MIDAPACK - MIcrowave Data Analysis PACKage  1.1b
Parallel software tools for high performance CMB DA analysis
 All Data Structures Files Functions Variables Typedefs Groups Pages
Application example

Here is an application example of a least square problem resolution which is implemented in test_pcg_mapmat.c . Considering a problem formulated as $ A^t A x = A^t b $, Solution x can be compute iteratively using conjutgate gradient. Instead computing and storing the whole $A^tA$ matrix, we apply succesively pointing, $A^t$, and unpointing products, $A$, at each iterate.
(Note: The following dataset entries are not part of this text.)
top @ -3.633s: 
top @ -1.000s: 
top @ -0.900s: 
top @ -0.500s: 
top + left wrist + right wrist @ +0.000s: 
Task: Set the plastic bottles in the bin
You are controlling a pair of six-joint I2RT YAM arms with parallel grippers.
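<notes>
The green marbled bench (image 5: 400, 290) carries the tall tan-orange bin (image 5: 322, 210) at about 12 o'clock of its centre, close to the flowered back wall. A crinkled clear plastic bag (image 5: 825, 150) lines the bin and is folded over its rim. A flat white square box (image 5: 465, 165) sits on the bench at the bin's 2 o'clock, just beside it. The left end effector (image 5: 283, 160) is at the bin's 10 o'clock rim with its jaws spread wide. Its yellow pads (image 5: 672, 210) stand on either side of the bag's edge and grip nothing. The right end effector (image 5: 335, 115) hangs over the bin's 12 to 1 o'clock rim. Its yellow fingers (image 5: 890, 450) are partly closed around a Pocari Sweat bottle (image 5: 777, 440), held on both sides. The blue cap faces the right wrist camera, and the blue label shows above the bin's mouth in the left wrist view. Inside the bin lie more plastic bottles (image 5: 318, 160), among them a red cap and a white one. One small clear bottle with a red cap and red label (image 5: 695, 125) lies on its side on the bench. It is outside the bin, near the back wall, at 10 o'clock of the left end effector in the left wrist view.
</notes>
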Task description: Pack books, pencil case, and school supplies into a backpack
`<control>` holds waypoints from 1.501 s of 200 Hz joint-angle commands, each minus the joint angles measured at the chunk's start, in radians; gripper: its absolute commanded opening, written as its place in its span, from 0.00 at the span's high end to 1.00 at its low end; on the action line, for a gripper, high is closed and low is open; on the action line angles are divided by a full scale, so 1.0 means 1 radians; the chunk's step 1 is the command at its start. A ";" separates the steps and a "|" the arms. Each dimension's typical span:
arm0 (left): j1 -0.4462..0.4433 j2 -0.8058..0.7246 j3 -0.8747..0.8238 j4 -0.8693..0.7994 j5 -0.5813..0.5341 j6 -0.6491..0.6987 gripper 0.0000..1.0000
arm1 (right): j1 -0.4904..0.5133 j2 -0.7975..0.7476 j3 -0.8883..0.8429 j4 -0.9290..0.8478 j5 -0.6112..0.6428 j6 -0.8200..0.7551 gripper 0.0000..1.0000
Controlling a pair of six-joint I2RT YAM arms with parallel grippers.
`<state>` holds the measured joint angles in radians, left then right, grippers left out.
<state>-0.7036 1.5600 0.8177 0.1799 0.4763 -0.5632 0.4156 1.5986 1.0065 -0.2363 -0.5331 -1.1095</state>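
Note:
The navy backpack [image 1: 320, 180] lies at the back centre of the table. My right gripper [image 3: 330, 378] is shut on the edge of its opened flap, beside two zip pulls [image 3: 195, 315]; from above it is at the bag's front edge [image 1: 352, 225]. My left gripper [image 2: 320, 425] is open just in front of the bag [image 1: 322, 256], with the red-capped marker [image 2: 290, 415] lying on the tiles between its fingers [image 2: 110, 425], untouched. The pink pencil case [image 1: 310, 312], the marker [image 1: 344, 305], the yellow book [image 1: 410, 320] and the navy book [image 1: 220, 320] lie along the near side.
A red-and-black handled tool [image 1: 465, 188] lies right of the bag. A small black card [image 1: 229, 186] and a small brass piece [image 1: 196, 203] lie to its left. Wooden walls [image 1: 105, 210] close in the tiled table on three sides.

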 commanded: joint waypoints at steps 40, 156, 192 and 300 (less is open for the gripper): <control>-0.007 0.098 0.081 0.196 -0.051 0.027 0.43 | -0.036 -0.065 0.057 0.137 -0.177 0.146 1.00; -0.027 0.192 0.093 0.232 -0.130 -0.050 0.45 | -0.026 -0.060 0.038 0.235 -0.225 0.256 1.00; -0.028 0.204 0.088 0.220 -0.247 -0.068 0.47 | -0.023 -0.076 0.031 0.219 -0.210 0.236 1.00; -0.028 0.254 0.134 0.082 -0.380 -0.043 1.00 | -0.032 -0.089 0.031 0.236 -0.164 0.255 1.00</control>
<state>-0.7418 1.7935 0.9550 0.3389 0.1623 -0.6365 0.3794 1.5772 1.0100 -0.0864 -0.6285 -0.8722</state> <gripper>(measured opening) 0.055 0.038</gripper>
Classic gradient conjugate algorithm has been slightly modified. As we explain $A^t$ and $A$ are applied succesively. Furtherwise dotproduct operations in the overlapped domain have been moved in the distributed domain. Espacially we use relation : $< A^t y, x > = < y , Ax > $.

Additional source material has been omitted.